4. I motivi possono essere trattati congiuntamente, poiché gli stessi sono tutti volti a censurare l'operazione ermeneutica compiuta dai giudici di merito con riguardo alle disposizioni di cui all’art. 2 c. 54 del decreto legge 225/2010, convertito in legge n. 10/2011, con riferimento alla posticipazione dell'efficacia dell'art. 6 I. 604/1966 nel testo novellato dall'art. 32 I. 183/2010. Stando alla prospettazione del lavoratore il licenziamento intimato in epoca anteriore alla predetta data sarebbe soggetto soltanto alla previgente disciplina e non alla decadenza nella forma aggravata dall'art. 32 I. 183/2010 e ciò in ragione dell'ampia portata della norma che ha disposto il differimento, intesa a differire direttamente ad un termine futuro l'operatività della nuova disciplina in materia di impugnativa dei licenziamenti, con rinvio dell'efficacia della stessa al 31 dicembre 2011.

5. La sentenza impugnata resiste alle censure. Il citato art. 2 c. 54 decreto legge 225/2010, conformemente all'interpretazione avallata dalla Corte territoriale, deve ritenersi inteso soltanto a differire ad un termine futuro la decorrenza del nuovo termine di decadenza fissato per l'impugnazione dalla I. 183/2010, ferma restando l'operatività - per i licenziamenti intimati dopo l'entrata in vigore di tale legge, come nel caso in esame, ma anche per quelli intimati prima, per i quali la situazione sostanziale non si era già esaurita in ragione della pendenza del termine prescrizionale (Sez. L, Sentenza n. 13598 del 04/07/2016, Rv. 640475) - delle nuove disposizioni che stabiliscono un collegamento tra impugnazione stragiudiziale e decorrenza del termine di decadenza per il deposito del ricorso giudiziale, comunque vigenti.
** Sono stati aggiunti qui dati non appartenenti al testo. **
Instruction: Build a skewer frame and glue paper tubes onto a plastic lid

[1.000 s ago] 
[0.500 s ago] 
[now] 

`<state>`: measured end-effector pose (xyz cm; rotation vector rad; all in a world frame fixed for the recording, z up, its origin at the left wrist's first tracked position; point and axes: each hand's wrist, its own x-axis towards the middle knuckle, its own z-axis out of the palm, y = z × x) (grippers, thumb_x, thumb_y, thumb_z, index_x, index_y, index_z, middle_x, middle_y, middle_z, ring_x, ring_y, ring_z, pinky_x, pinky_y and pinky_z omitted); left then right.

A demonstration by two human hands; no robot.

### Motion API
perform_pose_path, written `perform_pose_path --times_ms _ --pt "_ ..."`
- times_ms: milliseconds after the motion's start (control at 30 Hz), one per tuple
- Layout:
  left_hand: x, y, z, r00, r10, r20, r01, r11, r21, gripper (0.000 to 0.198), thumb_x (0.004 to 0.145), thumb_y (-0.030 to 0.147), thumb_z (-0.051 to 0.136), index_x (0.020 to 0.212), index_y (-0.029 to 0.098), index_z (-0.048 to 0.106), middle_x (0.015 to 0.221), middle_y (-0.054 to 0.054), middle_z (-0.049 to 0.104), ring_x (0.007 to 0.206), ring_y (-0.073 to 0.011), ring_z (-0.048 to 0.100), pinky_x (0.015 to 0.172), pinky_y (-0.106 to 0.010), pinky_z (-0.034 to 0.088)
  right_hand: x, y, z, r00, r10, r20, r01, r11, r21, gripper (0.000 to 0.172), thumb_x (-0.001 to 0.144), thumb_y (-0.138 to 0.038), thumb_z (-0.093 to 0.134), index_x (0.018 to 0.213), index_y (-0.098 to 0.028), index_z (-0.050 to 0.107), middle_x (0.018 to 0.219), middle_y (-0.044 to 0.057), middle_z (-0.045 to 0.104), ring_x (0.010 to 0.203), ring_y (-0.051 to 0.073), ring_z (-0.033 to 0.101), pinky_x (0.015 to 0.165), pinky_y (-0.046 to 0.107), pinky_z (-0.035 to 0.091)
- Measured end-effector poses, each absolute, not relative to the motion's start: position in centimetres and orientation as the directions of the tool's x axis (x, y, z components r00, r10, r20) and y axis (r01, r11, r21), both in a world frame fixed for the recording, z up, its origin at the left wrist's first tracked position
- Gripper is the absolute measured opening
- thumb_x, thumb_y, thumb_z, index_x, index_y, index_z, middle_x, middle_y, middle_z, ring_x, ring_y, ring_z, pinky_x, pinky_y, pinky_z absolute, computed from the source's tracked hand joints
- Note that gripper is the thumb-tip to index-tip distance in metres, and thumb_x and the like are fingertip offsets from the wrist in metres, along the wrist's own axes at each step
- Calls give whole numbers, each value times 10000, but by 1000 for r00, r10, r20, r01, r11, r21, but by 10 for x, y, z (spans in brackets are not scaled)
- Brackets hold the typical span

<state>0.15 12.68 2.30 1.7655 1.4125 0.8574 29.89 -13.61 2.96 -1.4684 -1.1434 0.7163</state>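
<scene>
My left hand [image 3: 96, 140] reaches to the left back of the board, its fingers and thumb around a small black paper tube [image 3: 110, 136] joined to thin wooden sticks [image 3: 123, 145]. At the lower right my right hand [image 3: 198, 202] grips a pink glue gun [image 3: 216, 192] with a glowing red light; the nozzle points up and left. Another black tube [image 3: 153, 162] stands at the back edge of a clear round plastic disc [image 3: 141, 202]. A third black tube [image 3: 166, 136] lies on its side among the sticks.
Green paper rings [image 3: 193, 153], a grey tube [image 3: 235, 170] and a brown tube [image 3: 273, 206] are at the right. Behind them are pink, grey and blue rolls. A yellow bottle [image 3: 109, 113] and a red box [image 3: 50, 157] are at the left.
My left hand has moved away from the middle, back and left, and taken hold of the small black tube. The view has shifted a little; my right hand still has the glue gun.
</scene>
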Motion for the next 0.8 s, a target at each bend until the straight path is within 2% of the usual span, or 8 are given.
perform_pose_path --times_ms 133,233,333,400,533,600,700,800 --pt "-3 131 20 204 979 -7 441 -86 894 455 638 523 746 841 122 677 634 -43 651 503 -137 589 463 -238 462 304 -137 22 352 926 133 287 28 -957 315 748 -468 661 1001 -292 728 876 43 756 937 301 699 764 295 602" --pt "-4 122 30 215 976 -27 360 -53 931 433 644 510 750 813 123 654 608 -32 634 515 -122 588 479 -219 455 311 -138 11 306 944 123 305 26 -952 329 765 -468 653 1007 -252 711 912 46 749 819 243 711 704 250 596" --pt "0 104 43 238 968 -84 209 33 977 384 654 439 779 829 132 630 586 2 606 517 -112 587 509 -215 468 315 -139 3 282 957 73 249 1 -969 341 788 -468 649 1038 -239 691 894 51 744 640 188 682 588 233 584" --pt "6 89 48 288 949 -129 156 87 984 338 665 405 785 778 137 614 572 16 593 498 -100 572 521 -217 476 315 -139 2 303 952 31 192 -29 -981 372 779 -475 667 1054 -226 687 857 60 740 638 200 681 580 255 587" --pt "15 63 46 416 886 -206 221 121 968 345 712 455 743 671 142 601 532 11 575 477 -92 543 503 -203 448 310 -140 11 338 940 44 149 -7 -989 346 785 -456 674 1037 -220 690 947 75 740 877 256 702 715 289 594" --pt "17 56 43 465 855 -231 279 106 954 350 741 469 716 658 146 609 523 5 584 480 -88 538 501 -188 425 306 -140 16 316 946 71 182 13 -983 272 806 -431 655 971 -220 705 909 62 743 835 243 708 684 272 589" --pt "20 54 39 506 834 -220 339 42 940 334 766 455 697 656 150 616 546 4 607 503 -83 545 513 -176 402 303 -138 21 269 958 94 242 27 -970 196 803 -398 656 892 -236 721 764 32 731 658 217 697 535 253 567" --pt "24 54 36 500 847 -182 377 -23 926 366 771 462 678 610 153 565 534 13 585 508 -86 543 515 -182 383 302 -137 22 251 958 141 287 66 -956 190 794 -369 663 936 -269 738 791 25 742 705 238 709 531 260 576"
Ed invero il tenore della disposizione è limitato al differimento del termine, mentre non contiene alcun differimento dell'entrata in vigore delle nuove e innovative norme in tema di impugnazione dei licenziamenti.

Correttamente la Corte territoriale ha individuato la ratio della disciplina nell'esigenza di assicurare rilievo al diritto di difesa sancito dall'art. 24 della Costituzione, rendendo "non immediatamente precluso il diritto di azione a fronte di termini divenuti, improvvisamente (con la I. 183/2010), significativamente ridotti". Come rilevato da questa Corte nella sentenza citata, il termine per proporre l'azione in giudizio "anche per effetto della proroga disposta in sede di prima applicazione dal comma 1 bis, risulta quantitativamente congruo allo scopo di prendere adeguata conoscenza della nuova legge e delle sue modalità applicative ed a predisporre gli atti introduttivi del giudizio (o del procedimento conciliativo o arbitrale)". Questi i fini e la portata della norma, talché l'interpretazione letterale e sistematica in disamina risulta conforme alle regole ermeneutiche e ai criteri enunciati nell'art. 112 delle preleggi.

6. In base alle svolte argomentazioni il ricorso va integralmente rigettato. Le spese di giudizio seguono la soccombenza.

 

P.Q.M.

 

Rigetta il ricorso e condanna il ricorrente al pagamento delle spese del giudizio di legittimità, liquidate in complessivi € 3.600,00, di cui € 100,00 per esborsi ed € 3.500,00 per compensi, oltre spese generali nella misura del 15% e accessori di legge.

Ai sensi dell'art. 13 comma 1 quater del D.P.R. 115 del 2002, dà atto della sussistenza dei presupposti per il versamento, da parte del ricorrente, dell'ulteriore importo a titolo di contributo unificato pari a quello dovuto per il ricorso, a norma del comma 1 bis dello stesso articolo 13.